The National Association of Broadcasters asked that the FCC release the 100 repacking scenarios that the FCC had based its findings on, hoping to test the agency’s results. Said NAB EVP Rick Kaplan, in response to the FCC’s data dump: “We are thankful the FCC responded positively to our request. This information should prove to be very useful and will allow NAB and others assist the FCC in the very complex repacking process.”

FCC Gets Outside Help To Sell Auction

The Federal Communications Commission has hired an investment banking firm to help develop educational material to use to persuade broadcasters to participate in the agency’s incentive auction in 2015, clearing the way for the agency to beef up its station outreach efforts later this summer, according to an agency official.

The banking firm tapped, according to the FCC official, is New York-based Greenhill & Co. Greenhill’s key assignment will be to put together a “book” that explains why participating in the auction might be in a broadcaster’s interest, the FCC official says.

The book will be a “central part” of the outreach, which will have both “one-to-one and one-to-many” components, the official adds.
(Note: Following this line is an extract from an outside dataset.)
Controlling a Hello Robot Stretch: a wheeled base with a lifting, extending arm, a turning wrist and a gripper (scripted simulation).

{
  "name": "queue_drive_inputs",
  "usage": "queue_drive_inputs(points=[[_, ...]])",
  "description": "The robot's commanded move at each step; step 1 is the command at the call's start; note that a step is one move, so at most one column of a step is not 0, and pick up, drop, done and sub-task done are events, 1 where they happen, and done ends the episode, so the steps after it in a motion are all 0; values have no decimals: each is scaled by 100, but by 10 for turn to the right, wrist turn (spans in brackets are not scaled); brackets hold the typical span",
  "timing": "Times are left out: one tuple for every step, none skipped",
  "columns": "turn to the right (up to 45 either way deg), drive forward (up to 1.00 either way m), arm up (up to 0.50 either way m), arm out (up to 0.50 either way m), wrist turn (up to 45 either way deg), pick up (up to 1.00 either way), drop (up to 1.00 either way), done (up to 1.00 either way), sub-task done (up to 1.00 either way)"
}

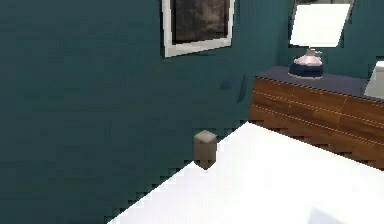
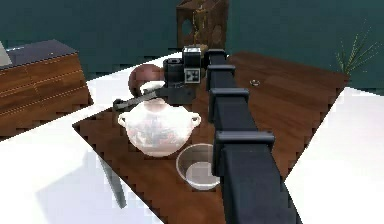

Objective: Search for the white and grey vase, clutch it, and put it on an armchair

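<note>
While the arm (image 2: 240, 130) reaches over the bench (image 2: 300, 95), the jaws sit at the white and grey vase (image 2: 160, 128) | vase stands on the bench (near its corner) | hold: cannot tell | clear bowl (image 2: 200, 165) on the bench too

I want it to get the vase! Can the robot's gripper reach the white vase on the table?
Probably yes. The gripper is right at the top of the white vase, with nothing standing between them. The glass bowl sits apart, out of the way. Whether they touch, I can't tell.
</note>
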Motion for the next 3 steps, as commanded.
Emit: queue_drive_inputs(points=[[0, 0, 0, 0, 150, 0, 0, 0, 0], [0, 0, -22, 0, 0, 0, 0, 0, 0], [0, 0, 0, 0, 0, 100, 0, 0, 0]])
The FCC decided to seek outside help for the outreach because the financial analysis that broadcasters will need to use to decide whether to cash out of the TV business during the auction is complicated, the official says. “There’s a lot of money involved,” the FCC official adds. “We are hopeful broadcasters are taking a closer look at the opportunities.”

NABOB On Nexstar-Marshall Deal: Yes, But

The National Association of Black Owned Broadcasters has asked the Federal Communications Commission to approve joint sales agreement waivers that would clear the way for Nexstar Broadcasting Group’s $58.5 million proposed sale of three Fox affiliates to minority-owned Marshall Broadcasting Group.
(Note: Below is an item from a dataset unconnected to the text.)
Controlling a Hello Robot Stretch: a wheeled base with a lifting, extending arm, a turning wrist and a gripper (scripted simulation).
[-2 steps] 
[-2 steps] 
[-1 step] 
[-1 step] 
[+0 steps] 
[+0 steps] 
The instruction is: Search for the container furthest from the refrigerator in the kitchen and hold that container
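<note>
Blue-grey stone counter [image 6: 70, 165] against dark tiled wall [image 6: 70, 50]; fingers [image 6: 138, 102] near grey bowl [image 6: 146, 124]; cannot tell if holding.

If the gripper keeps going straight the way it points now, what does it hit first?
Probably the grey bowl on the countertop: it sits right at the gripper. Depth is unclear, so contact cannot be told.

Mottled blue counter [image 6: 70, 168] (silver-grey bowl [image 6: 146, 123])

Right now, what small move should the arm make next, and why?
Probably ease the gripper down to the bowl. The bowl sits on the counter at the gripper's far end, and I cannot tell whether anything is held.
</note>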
But in its June 18 filing at the FCC, NABOB also said the agency should require Nexstar and the newly formed MBG to answer additional questions about their proposed deal. Also, according to the filing, NABOB wants the FCC to subject approval of the deal to annual reporting requirements.

Among the additional questions that NABOB wants answered are whether the parties have a plan in place for the brokered stations to develop their own sales forces during the terms of the JSAs, and how payments to the brokering stations will affect the brokered stations.
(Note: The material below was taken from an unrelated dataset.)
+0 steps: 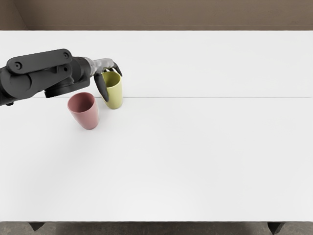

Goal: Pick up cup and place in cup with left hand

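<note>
My left hand is over the yellow-green cup in the head view. Its fingers are spread about the rim: a long dark one points down along the cup's left side, others reach over the back right of the rim. Whether they touch the cup is unclear. The cup looks upright, its mouth partly hidden by the hand. The pink cup stands upright to the left and nearer the front edge, its mouth uncovered.
The white table has a thin seam line across it. My left forearm comes in from the left edge, passing behind the pink cup. A brown surface lies beyond the table's far edge.
</note>
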`<act>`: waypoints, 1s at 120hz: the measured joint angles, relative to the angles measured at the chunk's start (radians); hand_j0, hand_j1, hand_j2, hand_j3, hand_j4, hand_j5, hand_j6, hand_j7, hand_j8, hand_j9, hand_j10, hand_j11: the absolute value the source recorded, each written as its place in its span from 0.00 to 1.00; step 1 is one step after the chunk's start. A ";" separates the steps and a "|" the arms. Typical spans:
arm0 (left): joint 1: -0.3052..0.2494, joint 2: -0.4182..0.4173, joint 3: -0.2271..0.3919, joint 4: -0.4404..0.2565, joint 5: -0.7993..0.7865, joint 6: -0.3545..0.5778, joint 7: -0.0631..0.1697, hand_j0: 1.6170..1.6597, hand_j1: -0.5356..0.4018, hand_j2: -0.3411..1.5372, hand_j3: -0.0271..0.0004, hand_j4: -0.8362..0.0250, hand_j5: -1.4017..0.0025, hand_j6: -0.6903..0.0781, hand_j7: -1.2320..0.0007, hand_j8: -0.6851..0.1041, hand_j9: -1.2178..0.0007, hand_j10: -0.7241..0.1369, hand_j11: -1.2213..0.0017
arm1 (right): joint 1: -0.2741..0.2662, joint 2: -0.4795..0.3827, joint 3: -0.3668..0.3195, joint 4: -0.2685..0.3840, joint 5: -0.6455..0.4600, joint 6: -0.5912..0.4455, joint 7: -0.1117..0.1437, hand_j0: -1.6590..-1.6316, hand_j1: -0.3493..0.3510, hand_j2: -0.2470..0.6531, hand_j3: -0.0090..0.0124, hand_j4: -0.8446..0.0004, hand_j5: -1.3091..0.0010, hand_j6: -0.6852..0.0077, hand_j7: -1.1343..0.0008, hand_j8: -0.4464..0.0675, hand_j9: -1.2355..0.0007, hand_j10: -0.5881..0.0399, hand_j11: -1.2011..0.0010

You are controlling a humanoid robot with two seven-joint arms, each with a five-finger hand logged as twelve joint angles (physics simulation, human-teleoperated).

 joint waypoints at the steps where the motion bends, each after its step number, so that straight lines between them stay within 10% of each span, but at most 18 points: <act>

Sinclair Plan Shot Down By FCC Fine Print

The Federal Communications Commission has all but slammed the door on a broadcast industry proposal that could have made it easier for TV station groups to introduce a new advanced television standard in the US, broadcast industry sources said.

Under the proposal, originally pitched at the FCC by Sinclair Broadcast Group, TV station groups that agreed to forego federal reimbursement for any stations forced to move to new channels during the agency’s incentive auction repacking process would have received a waiver allowing them to use the existing spectrum for all their stations’ channels for traditional broadcast and other new services.

Some broadcasters, led by Sinclair, want to be able to use at least part of their existing spectrum capacity to introduce an advanced TV standard that would make it easier for them to broadcast a variety of services to consumer mobile devices. But in the fine print of the 484-page text of the incentive auction rules the agency released June 2, the FCC rejected the request for a blanket waiver that would have applied to all of a group broadcaster’s stations.

Deadlines Set On New Joint Retransmission Rule

The new Federal Communications Commission rule barring Top 4 TV stations from negotiating retransmission consent deals together in the same market will go into effect June 18 -- the same day petitions seeking agency reconsideration of the new ban are now due.

In addition, legal challenges to the new bar on joint retransmission negotiations will be due in federal appeals court by July 18, they added.

The clock on the legal filing deadlines was set into motion by the official publication of the FCC’s March 31 order in the Federal Register. The Federal Register, according to the agency’s website, is planning to publish the official order on the FCC’s March 31 crackdown on joint sales agreements, setting off another set of legal filing deadlines.